◆ **WORK ORDER**: Only the lines below from the one containing "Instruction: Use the" through the one containing "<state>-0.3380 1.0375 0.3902" belong in the answer, repeated exactly and without pictures.

---------- DATASET RECORDS

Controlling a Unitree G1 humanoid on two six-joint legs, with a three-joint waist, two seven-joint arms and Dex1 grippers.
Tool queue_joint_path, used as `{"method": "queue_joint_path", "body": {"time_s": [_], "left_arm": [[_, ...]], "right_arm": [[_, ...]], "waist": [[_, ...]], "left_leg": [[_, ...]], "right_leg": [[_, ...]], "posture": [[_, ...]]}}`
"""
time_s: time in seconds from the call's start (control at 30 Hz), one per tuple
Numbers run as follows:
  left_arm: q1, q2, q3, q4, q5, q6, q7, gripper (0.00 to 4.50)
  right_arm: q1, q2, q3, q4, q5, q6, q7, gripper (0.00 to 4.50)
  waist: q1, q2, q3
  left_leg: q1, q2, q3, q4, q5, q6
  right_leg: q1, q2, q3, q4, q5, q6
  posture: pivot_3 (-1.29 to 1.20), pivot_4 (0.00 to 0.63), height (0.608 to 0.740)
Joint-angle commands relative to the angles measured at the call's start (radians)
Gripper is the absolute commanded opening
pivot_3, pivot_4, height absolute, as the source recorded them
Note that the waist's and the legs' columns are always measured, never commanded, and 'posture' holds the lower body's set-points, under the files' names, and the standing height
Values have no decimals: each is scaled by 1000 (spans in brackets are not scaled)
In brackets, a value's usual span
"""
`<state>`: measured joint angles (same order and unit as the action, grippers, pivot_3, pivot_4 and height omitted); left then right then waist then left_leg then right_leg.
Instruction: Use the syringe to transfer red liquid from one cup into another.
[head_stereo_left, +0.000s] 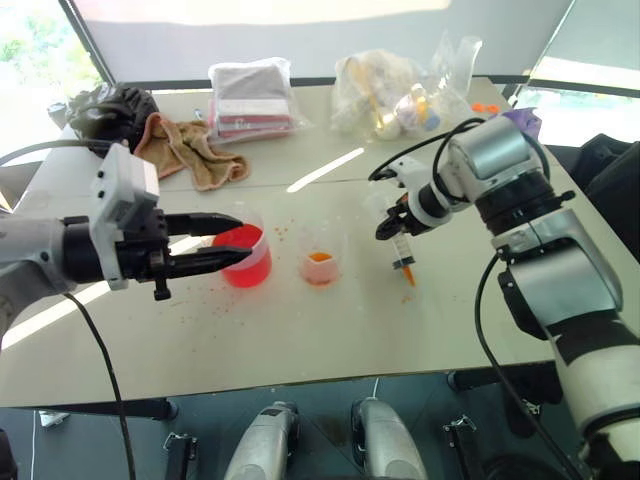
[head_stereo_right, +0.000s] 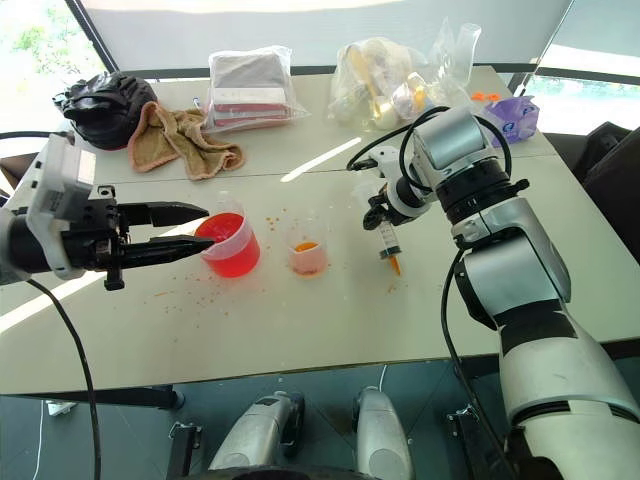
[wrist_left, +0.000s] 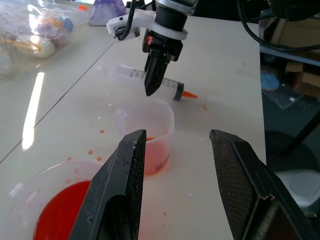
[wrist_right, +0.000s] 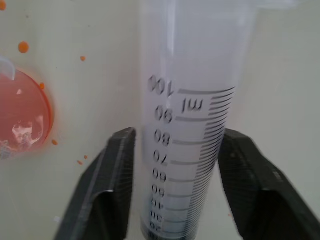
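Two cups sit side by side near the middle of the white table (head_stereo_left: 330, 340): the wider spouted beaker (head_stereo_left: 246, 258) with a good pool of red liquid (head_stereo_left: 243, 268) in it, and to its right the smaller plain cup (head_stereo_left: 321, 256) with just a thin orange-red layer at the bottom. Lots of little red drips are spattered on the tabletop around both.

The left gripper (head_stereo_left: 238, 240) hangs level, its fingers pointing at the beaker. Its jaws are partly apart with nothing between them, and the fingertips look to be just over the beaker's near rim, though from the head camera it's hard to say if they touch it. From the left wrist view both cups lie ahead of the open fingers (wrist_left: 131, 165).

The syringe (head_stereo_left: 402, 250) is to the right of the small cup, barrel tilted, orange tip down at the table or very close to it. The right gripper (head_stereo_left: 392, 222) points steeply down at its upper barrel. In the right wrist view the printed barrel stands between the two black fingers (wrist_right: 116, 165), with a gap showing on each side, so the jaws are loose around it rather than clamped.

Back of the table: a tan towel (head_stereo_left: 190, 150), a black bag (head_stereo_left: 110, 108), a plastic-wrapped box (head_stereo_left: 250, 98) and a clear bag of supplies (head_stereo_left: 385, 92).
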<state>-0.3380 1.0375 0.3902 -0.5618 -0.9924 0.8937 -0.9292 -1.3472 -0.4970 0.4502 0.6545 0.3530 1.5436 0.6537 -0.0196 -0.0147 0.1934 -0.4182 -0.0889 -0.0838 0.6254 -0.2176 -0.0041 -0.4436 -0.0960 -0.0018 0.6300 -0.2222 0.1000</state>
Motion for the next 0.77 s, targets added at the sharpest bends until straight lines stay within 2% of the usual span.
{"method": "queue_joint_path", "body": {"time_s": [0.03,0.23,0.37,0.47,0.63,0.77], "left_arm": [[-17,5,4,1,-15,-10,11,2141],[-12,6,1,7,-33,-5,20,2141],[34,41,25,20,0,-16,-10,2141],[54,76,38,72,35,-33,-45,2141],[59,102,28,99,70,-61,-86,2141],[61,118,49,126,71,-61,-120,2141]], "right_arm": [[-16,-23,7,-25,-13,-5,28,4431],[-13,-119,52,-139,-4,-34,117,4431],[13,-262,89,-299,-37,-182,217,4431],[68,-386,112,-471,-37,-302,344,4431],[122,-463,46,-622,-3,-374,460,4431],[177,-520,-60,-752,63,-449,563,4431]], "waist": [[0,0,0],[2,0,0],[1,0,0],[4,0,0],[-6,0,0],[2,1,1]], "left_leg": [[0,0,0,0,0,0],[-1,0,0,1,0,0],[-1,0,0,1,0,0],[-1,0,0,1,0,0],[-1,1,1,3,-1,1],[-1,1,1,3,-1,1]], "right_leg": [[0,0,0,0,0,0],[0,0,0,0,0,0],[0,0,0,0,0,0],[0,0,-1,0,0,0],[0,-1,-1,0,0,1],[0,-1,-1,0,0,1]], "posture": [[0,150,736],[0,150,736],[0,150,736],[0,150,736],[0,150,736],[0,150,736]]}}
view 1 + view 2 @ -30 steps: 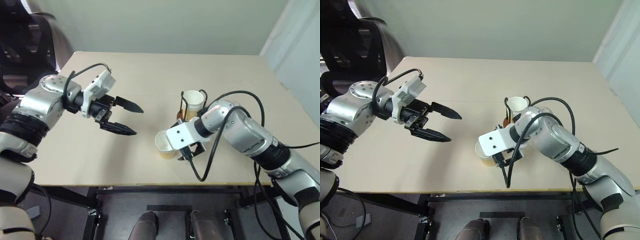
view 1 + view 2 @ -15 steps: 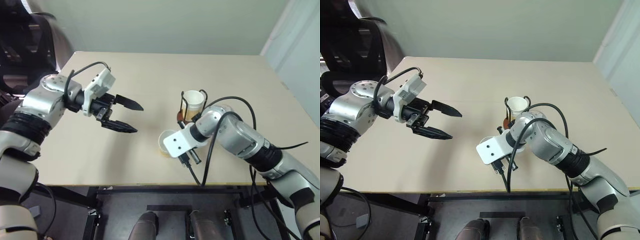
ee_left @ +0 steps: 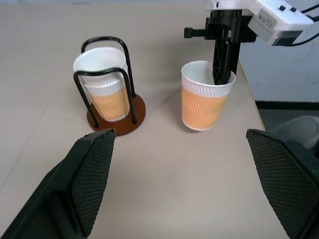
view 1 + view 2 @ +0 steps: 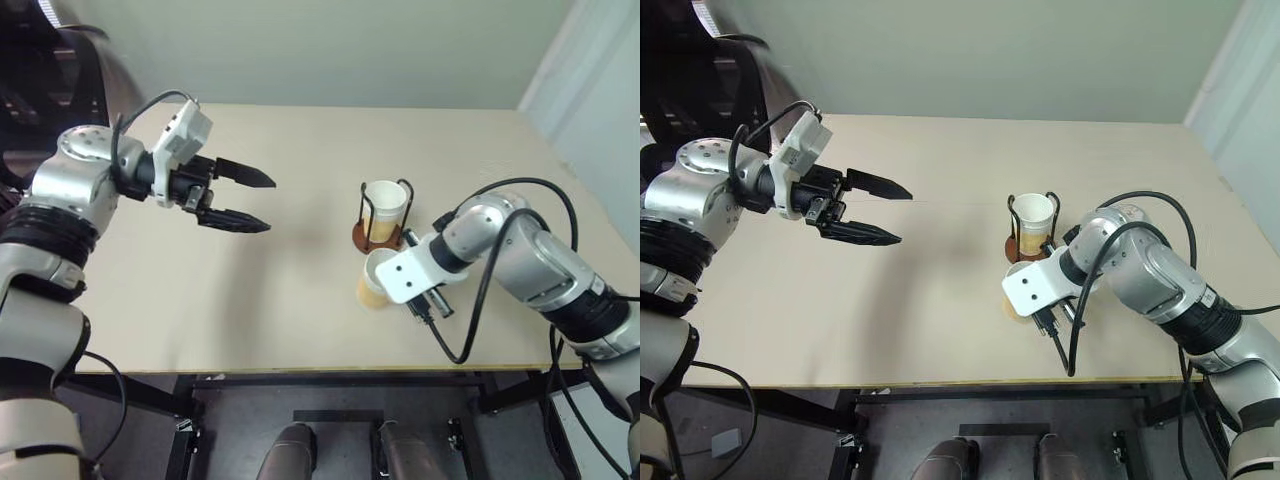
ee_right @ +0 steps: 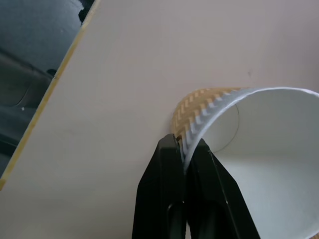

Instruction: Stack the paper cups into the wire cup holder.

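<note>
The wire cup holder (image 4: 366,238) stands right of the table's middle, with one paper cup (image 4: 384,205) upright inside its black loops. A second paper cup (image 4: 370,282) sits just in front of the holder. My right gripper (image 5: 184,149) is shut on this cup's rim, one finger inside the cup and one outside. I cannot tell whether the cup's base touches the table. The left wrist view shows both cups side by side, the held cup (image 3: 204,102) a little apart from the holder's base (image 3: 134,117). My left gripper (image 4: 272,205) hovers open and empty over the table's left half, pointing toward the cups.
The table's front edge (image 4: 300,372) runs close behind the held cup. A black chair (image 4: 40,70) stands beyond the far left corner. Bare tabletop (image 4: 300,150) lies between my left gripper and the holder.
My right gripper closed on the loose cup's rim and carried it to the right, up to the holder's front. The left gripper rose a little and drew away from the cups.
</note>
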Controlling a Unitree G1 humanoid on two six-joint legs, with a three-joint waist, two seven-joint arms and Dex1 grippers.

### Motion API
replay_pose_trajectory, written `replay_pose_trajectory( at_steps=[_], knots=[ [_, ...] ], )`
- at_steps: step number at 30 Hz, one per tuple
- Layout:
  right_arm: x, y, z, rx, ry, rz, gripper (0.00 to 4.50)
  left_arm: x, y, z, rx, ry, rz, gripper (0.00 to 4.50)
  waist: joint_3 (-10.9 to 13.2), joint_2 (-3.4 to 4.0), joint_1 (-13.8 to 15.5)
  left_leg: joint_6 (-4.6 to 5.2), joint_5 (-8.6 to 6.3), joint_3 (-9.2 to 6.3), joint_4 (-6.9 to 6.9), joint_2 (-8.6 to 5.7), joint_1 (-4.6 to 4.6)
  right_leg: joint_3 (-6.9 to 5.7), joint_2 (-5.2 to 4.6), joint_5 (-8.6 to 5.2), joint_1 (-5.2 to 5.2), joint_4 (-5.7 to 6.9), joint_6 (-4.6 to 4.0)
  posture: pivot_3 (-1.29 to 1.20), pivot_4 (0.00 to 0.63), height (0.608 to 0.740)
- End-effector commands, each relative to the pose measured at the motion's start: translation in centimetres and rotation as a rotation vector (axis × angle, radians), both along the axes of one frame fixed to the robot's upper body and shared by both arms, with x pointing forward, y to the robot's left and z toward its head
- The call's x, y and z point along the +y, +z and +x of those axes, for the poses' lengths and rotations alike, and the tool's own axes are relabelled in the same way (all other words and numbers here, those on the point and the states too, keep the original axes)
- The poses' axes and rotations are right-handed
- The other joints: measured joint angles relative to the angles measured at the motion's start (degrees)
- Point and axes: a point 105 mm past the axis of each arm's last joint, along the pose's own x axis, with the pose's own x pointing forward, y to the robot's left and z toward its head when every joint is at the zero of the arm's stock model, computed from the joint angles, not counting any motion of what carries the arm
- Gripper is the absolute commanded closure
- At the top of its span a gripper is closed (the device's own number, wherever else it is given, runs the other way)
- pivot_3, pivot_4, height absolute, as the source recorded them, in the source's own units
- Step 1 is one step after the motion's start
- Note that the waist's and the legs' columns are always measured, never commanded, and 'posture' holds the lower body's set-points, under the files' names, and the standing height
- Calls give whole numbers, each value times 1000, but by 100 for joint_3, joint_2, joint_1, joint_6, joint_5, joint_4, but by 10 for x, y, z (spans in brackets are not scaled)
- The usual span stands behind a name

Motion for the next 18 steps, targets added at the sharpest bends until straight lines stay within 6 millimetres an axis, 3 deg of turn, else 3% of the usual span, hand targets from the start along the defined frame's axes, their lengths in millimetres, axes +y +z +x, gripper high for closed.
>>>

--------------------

◆ **SOLUTION TO THIS TASK**:
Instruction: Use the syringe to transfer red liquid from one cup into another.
[head_stereo_left, +0.000s] 
[head_stereo_right, +0.000s] 
[wrist_left, +0.000s] 
[wrist_right, +0.000s] 
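Two cups sit side by side near the middle of the white table (head_stereo_left: 330, 340): the wider spouted beaker (head_stereo_left: 246, 258) with a good pool of red liquid (head_stereo_left: 243, 268) in it, and to its right the smaller plain cup (head_stereo_left: 321, 256) with just a thin orange-red layer at the bottom. Lots of little red drips are spattered on the tabletop around both.

The left gripper (head_stereo_left: 238, 240) hangs level, its fingers pointing at the beaker. Its jaws are partly apart with nothing between them, and the fingertips look to be just over the beaker's near rim, though from the head camera it's hard to say if they touch it. From the left wrist view both cups lie ahead of the open fingers (wrist_left: 131, 165).

The syringe (head_stereo_left: 402, 250) is to the right of the small cup, barrel tilted, orange tip down at the table or very close to it. The right gripper (head_stereo_left: 392, 222) points steeply down at its upper barrel. In the right wrist view the printed barrel stands between the two black fingers (wrist_right: 116, 165), with a gap showing on each side, so the jaws are loose around it rather than clamped.

Back of the table: a tan towel (head_stereo_left: 190, 150), a black bag (head_stereo_left: 110, 108), a plastic-wrapped box (head_stereo_left: 250, 98) and a clear bag of supplies (head_stereo_left: 385, 92).
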<state>-0.3380 1.0375 0.3902 -0.5618 -0.9924 0.8937 -0.9292 -1.3472 -0.4970 0.4502 0.6545 0.3530 1.5436 0.6537 -0.0196 -0.0147 0.1934 -0.4182 -0.0889 -0.0838 0.6254 -0.2176 -0.0041 -0.4436 -0.0960 -0.0018 0.6300 -0.2222 0.1000</state>

With this, the exercise is complete.